Work item — Give the number of lines in the data below that contain "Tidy", with no other words.

Data for the task —
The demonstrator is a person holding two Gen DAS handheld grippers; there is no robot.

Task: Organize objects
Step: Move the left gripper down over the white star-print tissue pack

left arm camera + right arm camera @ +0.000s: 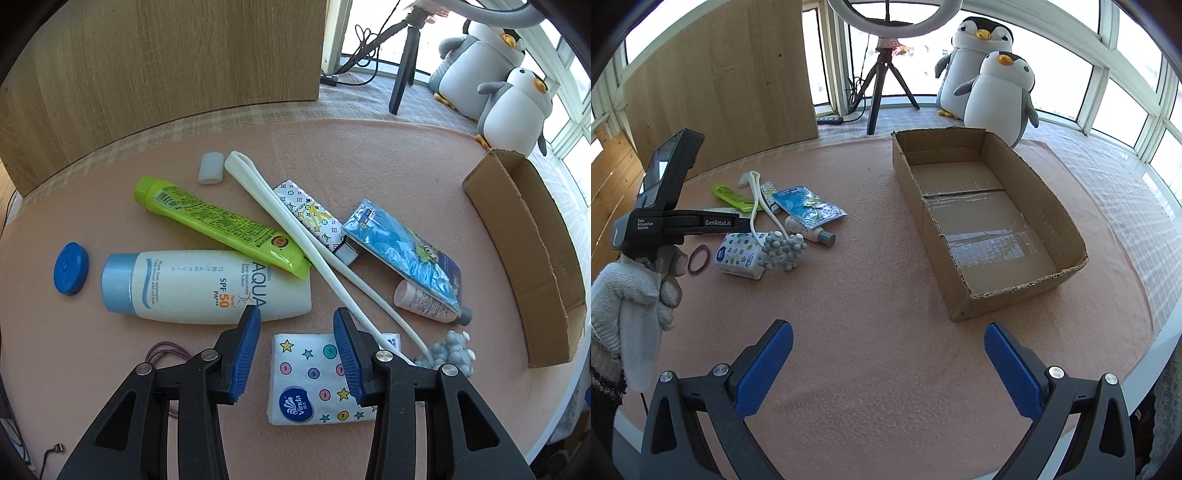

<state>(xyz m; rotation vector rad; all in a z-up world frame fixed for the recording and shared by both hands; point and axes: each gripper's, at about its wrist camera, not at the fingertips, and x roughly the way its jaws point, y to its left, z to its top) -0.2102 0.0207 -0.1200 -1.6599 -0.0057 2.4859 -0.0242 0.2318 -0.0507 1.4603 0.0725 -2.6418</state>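
Note:
My left gripper (297,314) is open and hovers above a patterned tissue pack (317,376), near the base of a white sunscreen bottle (207,284). A green tube (221,225) leans on that bottle. A white massager handle (295,229) crosses the pile and ends in grey knobbed balls (448,352). Under a blue pouch (406,247) lie a patterned packet (310,214) and a small white bottle (424,301). My right gripper (888,332) is open over bare mat, with the cardboard box (1049,199) ahead to its right. The left gripper's body (665,206) shows in a gloved hand.
A blue round case (71,268), a translucent cap (211,168) and a purple hair tie (699,260) lie loose on the pink mat (871,295). A wooden panel (724,85), a tripod (882,85) and two plush penguins (993,85) stand behind the table.

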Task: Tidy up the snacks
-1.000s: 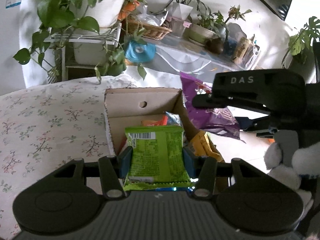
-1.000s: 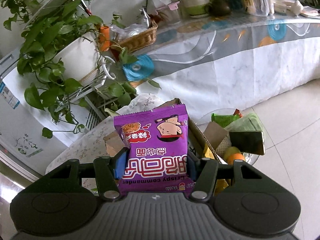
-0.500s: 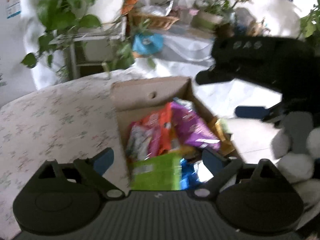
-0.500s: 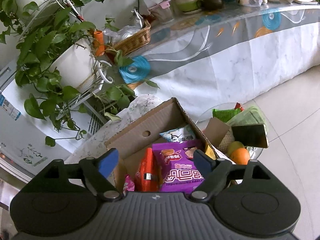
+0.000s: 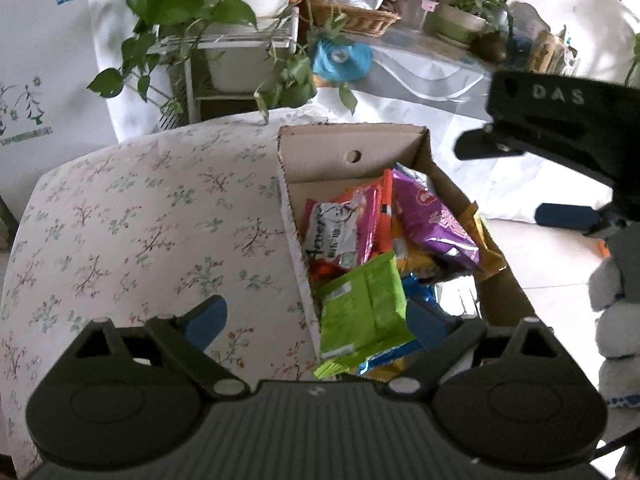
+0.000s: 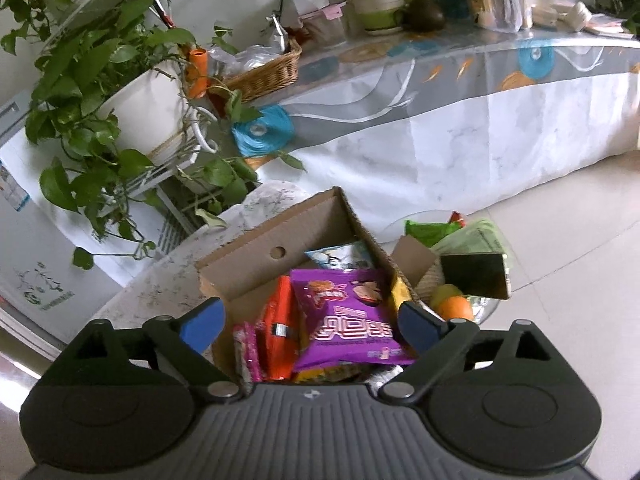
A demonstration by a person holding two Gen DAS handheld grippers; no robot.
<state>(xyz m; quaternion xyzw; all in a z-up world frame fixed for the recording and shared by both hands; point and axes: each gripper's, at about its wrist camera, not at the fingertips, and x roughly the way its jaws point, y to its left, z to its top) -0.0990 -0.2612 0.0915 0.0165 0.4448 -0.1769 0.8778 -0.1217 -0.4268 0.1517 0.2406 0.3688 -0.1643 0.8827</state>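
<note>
Gaping empty, both tongs (image 5: pixel 318 322) (image 6: pixel 316 322) | green packet (image 5: pixel 364 308) left-view only | orange (image 6: pixel 454 308) right-view only

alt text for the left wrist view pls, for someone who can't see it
The open left gripper hovers over a cardboard box of snack packets; its jaws have just been opening, and a green packet lies loose on the pile between them. The box stands on a floral tablecloth, with the right gripper at upper right.
</note>
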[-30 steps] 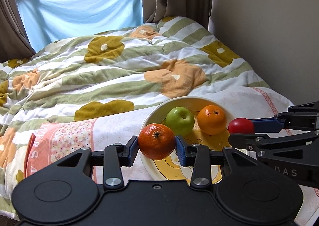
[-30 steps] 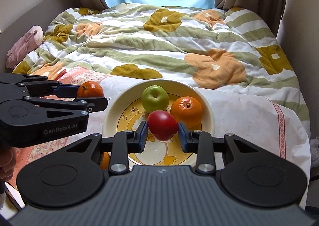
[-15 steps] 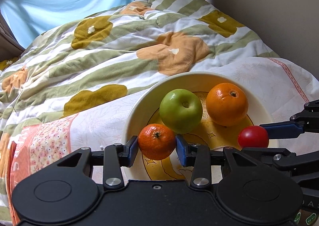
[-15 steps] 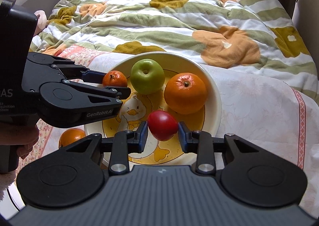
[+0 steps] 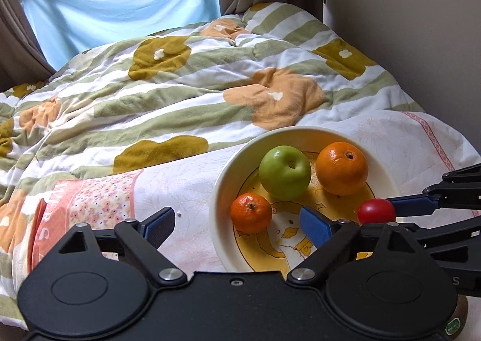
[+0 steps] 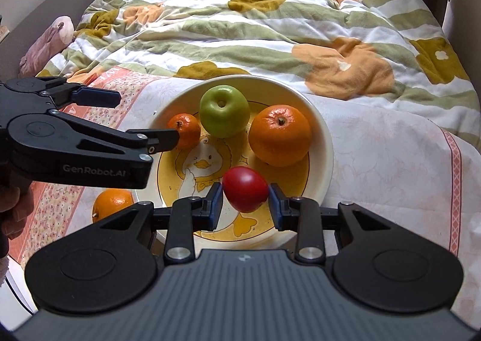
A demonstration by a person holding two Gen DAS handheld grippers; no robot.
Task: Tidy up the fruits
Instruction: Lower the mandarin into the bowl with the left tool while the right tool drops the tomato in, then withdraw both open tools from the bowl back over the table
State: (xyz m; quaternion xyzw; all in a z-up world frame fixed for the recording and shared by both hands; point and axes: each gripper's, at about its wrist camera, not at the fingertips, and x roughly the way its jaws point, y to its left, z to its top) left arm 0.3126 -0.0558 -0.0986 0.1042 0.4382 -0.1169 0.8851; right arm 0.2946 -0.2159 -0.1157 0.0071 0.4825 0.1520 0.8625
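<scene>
Four fruits sit in or over the bowl [image 6: 326,130]: one small mandarin [image 5: 251,212] at its left edge, one green apple [image 5: 285,172] and one large orange [image 5: 341,168] toward the far rim, and one red fruit [image 6: 245,189] over the near side. A fifth, another orange [image 6: 111,203], lies on the bedspread [image 6: 384,160] just left of the bowl. The bowl's middle is free. The left gripper [image 5: 237,225] is opening, the mandarin loose between its jaws. The right gripper [image 6: 246,205], angled down, is clenched on the red fruit.
</scene>
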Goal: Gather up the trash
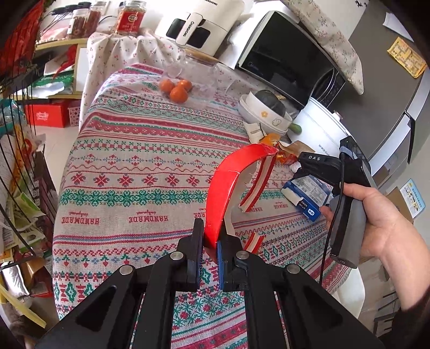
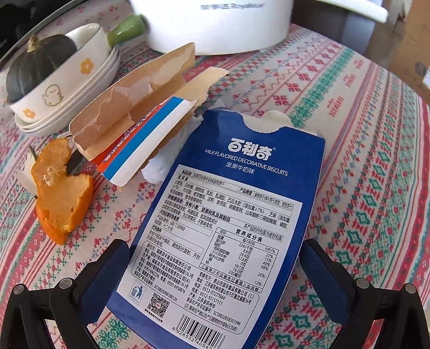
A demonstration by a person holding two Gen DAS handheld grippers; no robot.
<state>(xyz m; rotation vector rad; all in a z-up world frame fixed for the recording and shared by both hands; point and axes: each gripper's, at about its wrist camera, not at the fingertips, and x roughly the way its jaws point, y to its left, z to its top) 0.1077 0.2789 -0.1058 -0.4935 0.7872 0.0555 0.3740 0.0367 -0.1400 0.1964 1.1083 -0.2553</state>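
Note:
My left gripper [image 1: 211, 241] is shut on a torn red cardboard strip [image 1: 228, 185] and holds it curling up above the patterned tablecloth [image 1: 129, 161]. My right gripper [image 2: 212, 265] is open, its jaws on either side of a flattened blue biscuit box [image 2: 223, 231] that lies on the cloth; the box also shows in the left wrist view [image 1: 306, 193]. Behind the box lie a torn brown and blue-striped carton [image 2: 139, 120], white crumpled paper [image 2: 161, 166] and an orange peel [image 2: 61, 193].
Stacked white bowls [image 2: 64, 88] hold a dark green squash [image 2: 37, 64] beside a white pot [image 2: 215, 24]. Three tangerines [image 1: 177, 90], an air fryer [image 1: 196, 24] and a microwave [image 1: 290, 61] stand at the far end. Wire racks of bags [image 1: 18, 174] are at left.

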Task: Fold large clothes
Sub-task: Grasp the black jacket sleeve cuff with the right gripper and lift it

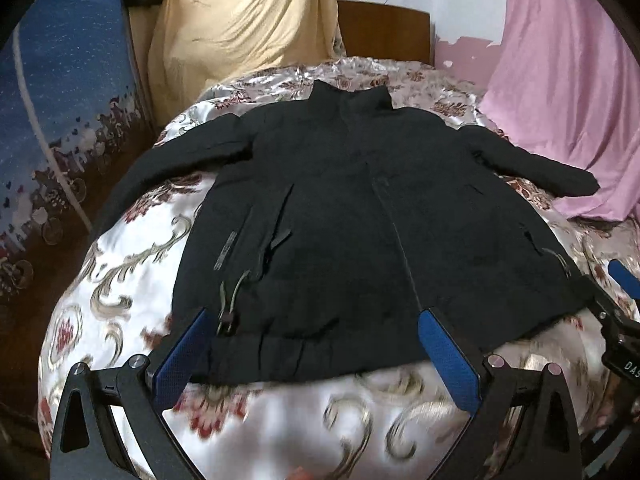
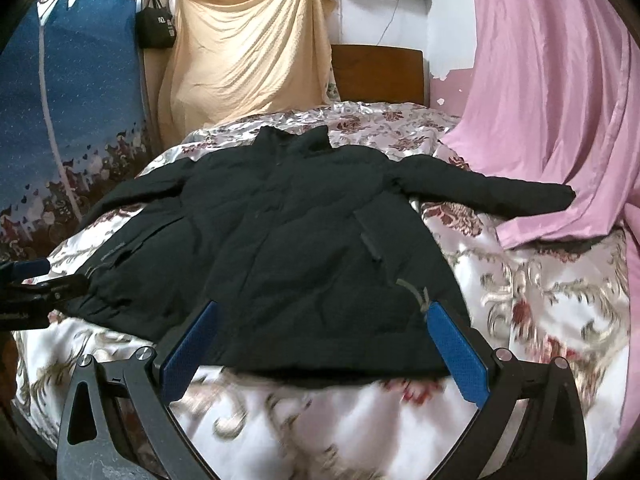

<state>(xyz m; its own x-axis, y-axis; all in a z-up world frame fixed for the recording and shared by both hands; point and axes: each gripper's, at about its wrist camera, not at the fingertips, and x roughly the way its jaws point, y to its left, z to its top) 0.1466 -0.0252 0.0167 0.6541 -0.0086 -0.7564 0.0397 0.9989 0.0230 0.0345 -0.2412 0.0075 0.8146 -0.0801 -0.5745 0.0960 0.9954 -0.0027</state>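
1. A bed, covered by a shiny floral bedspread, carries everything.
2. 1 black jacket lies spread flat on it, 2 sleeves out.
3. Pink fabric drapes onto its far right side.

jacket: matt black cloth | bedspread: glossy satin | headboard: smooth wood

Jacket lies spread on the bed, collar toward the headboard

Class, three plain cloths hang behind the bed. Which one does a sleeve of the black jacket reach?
The pink cloth, on the right. The jacket has its right-hand sleeve cuff at that cloth's edge; the beige cloth and blue cloth hang clear of both sleeves.
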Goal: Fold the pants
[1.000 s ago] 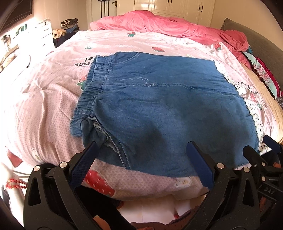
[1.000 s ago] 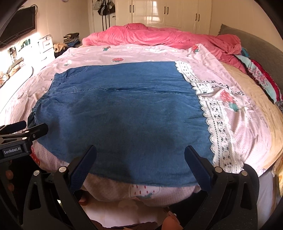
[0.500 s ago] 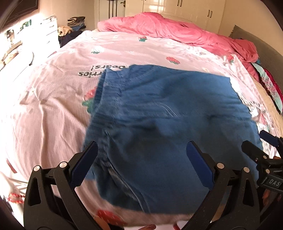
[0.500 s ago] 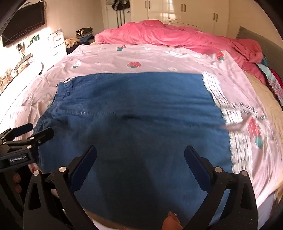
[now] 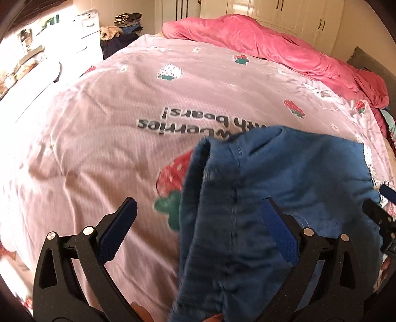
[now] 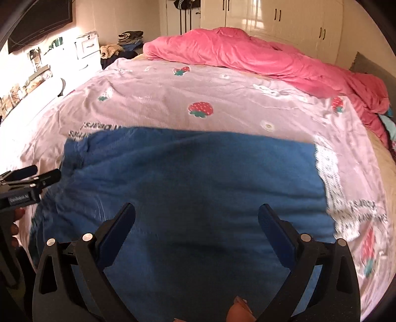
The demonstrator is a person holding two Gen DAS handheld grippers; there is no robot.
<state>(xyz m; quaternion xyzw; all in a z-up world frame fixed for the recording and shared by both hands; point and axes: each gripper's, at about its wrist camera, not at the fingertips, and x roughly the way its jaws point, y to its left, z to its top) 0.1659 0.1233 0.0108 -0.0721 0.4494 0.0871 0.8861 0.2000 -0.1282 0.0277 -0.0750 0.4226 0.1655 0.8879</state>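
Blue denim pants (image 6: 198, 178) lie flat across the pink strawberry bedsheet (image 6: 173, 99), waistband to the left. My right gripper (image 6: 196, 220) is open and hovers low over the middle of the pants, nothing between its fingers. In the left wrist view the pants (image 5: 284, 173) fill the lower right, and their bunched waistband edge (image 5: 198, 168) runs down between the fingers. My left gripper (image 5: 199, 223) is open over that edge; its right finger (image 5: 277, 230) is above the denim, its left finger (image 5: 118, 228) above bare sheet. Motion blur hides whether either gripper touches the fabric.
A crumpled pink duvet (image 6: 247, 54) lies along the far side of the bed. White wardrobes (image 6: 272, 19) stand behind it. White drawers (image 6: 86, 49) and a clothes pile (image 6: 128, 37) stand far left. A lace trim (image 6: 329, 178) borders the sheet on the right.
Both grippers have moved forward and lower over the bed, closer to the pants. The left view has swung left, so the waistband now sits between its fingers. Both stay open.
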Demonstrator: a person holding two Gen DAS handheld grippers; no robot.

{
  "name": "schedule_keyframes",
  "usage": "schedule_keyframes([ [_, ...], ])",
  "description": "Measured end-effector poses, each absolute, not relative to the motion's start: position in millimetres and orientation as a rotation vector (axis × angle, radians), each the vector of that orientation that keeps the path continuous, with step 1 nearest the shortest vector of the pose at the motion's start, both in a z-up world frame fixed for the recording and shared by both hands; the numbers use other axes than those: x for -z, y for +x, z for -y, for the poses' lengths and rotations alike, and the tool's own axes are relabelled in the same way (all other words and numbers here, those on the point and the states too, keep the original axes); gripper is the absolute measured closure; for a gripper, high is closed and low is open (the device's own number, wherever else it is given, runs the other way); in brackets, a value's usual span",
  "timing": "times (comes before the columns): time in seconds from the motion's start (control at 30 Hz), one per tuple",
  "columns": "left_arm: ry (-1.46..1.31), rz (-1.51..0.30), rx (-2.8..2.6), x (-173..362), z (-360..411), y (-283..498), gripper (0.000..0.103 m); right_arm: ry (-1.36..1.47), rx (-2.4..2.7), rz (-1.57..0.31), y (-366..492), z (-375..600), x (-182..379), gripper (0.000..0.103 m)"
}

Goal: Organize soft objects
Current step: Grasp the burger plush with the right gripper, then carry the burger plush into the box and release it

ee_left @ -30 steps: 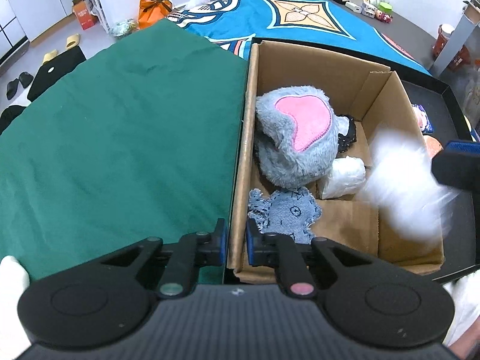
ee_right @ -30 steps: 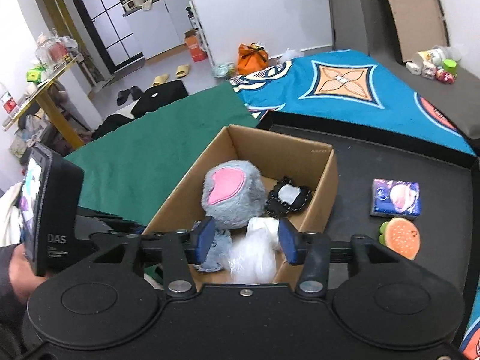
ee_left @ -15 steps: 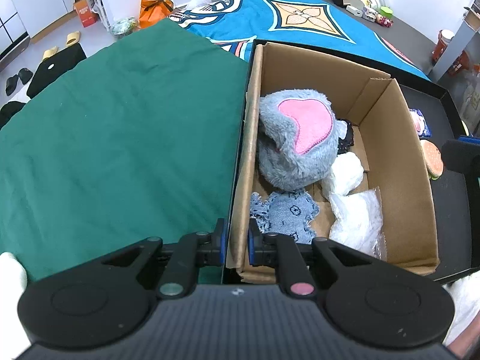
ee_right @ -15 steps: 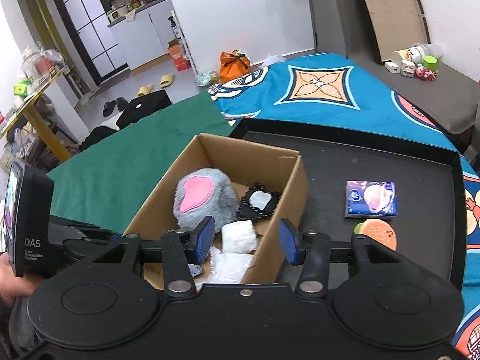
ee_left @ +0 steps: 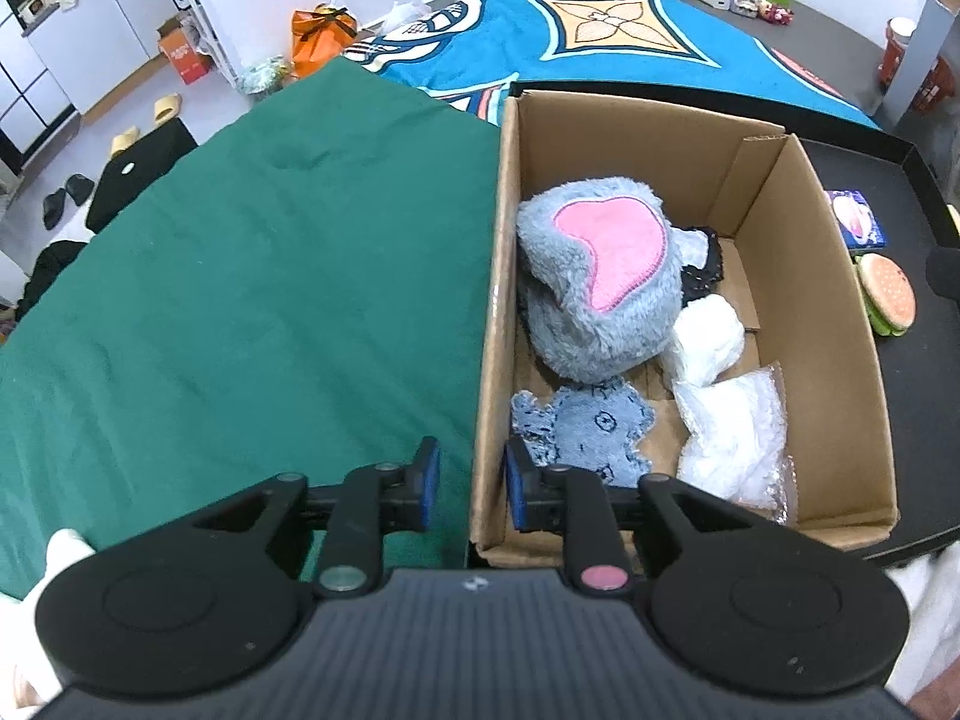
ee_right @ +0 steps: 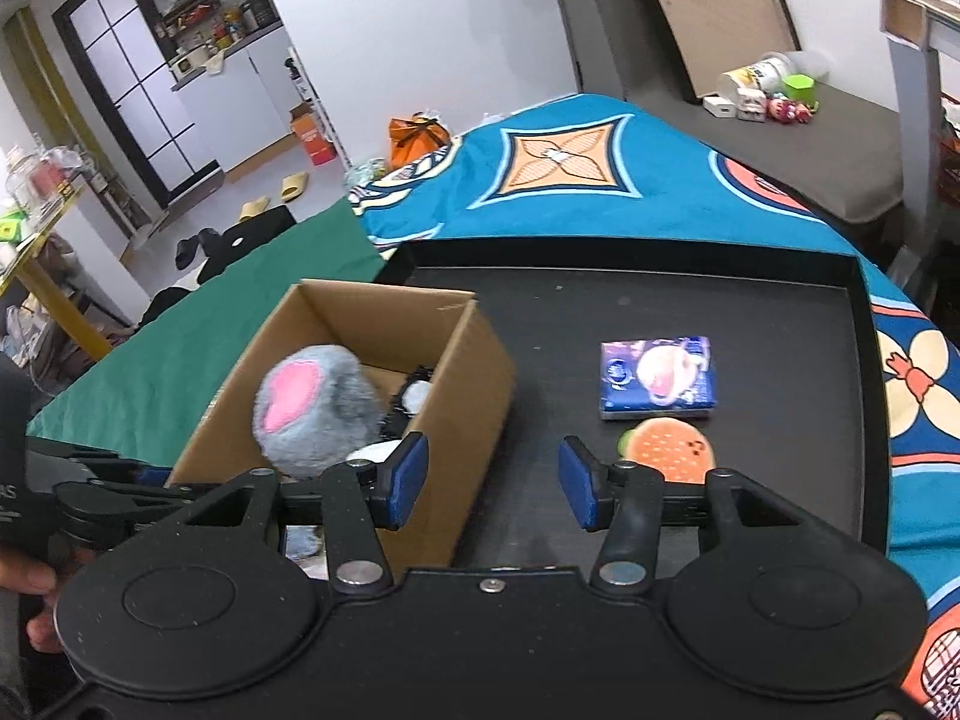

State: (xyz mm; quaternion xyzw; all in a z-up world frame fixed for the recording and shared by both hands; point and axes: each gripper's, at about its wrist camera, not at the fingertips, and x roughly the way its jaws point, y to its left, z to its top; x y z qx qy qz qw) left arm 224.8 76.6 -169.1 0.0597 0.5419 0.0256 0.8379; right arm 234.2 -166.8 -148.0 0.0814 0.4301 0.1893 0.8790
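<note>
Cardboard box (ee_left: 834,324) already holds most of the soft things: a grey plush with a pink patch (ee_left: 600,282), a blue knitted piece (ee_left: 588,432), a white wad (ee_left: 708,342) and a crinkly white bag (ee_left: 732,438). Outside the box, on the black tray (ee_right: 750,300) to its right, I see a burger-shaped squishy (ee_right: 675,450) and a small printed packet (ee_right: 657,378) left. My right gripper (ee_right: 492,483) is spread wide and empty beside the burger; my left gripper (ee_left: 471,483) straddles the box's near wall, parted, gripping nothing.

black lacy item (ee_left: 708,267) mostly hidden behind the grey plush (ee_left: 600,282), burger toy (ee_left: 888,294) partly behind the cardboard box (ee_left: 840,312) wall, right hand-held gripper (ee_left: 943,269) cut off at the frame edge, far shelf clutter (ee_right: 204,12) too small to identify
</note>
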Motion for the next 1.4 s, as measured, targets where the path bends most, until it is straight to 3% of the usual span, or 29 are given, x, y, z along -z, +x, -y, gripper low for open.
schedule_keyframes([
  [0.27, 0.18, -1.161, -0.079, 172, -68, 231, 0.06, 0.207, -0.349, -0.915, 244, 190, 170, 0.054],
  [0.57, 0.247, -1.184, -0.07, 179, -53, 238, 0.049, 0.158, -0.281, -0.883, 249, 200, 198, 0.027],
  [0.83, 0.321, -1.226, -0.1, 183, -38, 245, 0.046, 0.151, -0.236, -0.896, 260, 208, 231, 0.025],
  [0.9, 0.344, -1.228, -0.106, 183, -30, 247, 0.044, 0.15, -0.225, -0.9, 260, 211, 235, 0.028],
  [0.93, 0.352, -1.228, -0.109, 184, -27, 247, 0.041, 0.149, -0.223, -0.908, 261, 213, 237, 0.038],
  [0.97, 0.358, -1.225, -0.112, 184, -23, 248, 0.04, 0.151, -0.227, -0.92, 261, 215, 238, 0.058],
  [1.0, 0.364, -1.217, -0.119, 185, -19, 248, 0.039, 0.164, -0.236, -0.936, 260, 218, 239, 0.066],
  [1.17, 0.419, -1.219, -0.168, 191, -6, 246, 0.034, 0.181, -0.244, -0.917, 248, 231, 228, 0.07],
  [1.4, 0.441, -1.222, -0.191, 184, -1, 246, 0.034, 0.215, -0.241, -0.892, 240, 240, 214, 0.07],
])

Written answer — 2